### WHAT TO DO
Please report how many lines in the following material hold the string "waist", giving only the number.

== == ==

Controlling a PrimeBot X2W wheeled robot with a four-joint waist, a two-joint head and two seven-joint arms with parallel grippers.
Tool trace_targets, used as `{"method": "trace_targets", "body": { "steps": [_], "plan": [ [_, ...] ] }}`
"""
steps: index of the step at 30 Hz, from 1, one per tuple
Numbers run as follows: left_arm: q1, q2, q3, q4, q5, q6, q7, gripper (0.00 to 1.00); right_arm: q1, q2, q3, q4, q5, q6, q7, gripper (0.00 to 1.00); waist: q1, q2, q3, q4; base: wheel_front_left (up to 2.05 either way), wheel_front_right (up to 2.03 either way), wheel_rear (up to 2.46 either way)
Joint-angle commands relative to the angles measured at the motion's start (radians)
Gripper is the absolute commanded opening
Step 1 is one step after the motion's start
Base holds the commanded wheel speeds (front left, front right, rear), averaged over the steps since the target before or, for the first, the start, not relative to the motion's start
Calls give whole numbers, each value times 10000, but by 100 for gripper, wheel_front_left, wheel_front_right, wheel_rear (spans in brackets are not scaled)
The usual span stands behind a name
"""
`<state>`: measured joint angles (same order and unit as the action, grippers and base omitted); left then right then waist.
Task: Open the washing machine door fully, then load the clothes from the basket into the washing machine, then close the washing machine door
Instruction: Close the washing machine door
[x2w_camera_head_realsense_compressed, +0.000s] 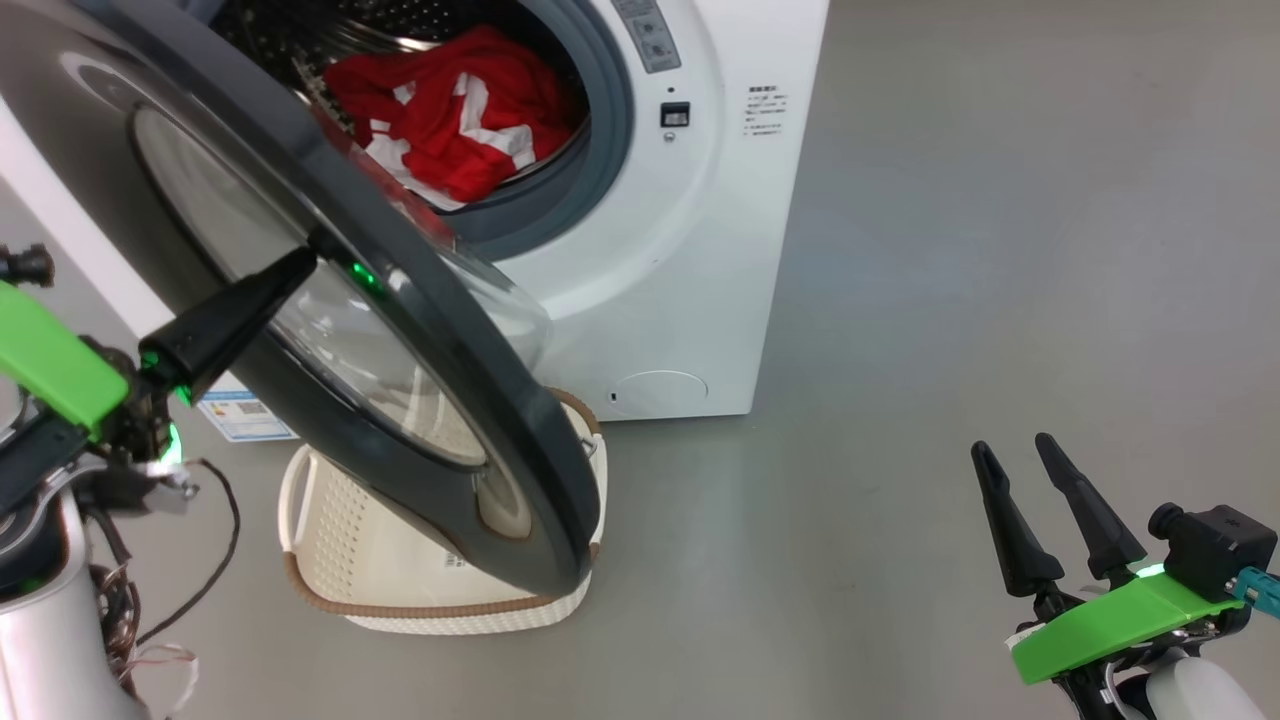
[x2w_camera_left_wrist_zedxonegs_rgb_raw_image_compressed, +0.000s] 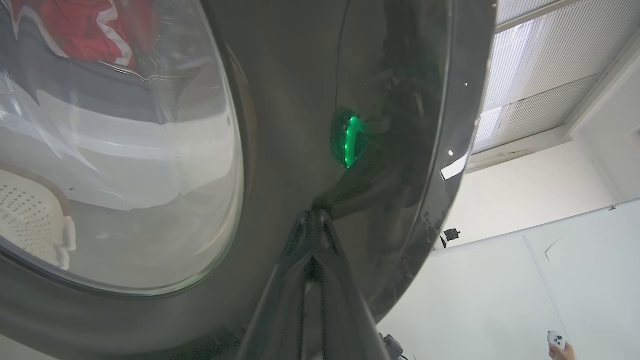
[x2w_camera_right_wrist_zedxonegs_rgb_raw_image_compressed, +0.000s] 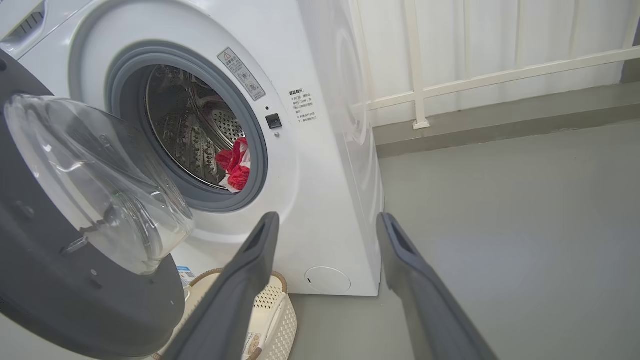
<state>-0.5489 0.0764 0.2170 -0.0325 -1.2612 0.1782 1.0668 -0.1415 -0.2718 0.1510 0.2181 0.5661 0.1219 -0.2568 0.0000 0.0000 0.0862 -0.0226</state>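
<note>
From where I stand, the left gripper (x2w_camera_head_realsense_compressed: 300, 266) is clenched tight with nothing in it, its tips pressed against the outer face of the washing machine door (x2w_camera_head_realsense_compressed: 385, 375), on the black rim just beside the glass bowl (x2w_camera_right_wrist_zedxonegs_rgb_raw_image_compressed: 95, 180). The door stands partway open, swung out from the washing machine (x2w_camera_head_realsense_compressed: 680, 250) and hanging over the basket (x2w_camera_head_realsense_compressed: 345, 525) on the grey floor (x2w_camera_head_realsense_compressed: 950, 250), while the clothes (x2w_camera_head_realsense_compressed: 450, 110) lie inside the drum (x2w_camera_right_wrist_zedxonegs_rgb_raw_image_compressed: 190, 120). The right gripper (x2w_camera_head_realsense_compressed: 1012, 447) hovers well off to the side, jaws spread apart, grasping nothing.
</note>
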Motion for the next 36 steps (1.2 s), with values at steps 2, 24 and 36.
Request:
{"method": "trace_targets", "body": {
  "steps": [2,24,36],
  "plan": [
    [-574,172,132,-151,221,-252,-276,0,-136,-62,175,-262,57,88,-49,100,0,0,77,-183,0,0,0],
    [-1813,132,-11,1062,1483,-793,-2341,0,-344,147,18,-402,16,88,-49,100,0,0,747,-1715,0,0,0],
    [-2651,280,176,2256,2097,-1110,-3654,0,-502,238,20,-401,21,88,-49,100,0,0,958,-2235,0,0,0]
  ]
}}
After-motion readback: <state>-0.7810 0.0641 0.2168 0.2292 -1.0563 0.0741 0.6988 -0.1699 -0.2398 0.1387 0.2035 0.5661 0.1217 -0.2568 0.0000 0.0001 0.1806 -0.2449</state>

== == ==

### YOUR RESPONSE
3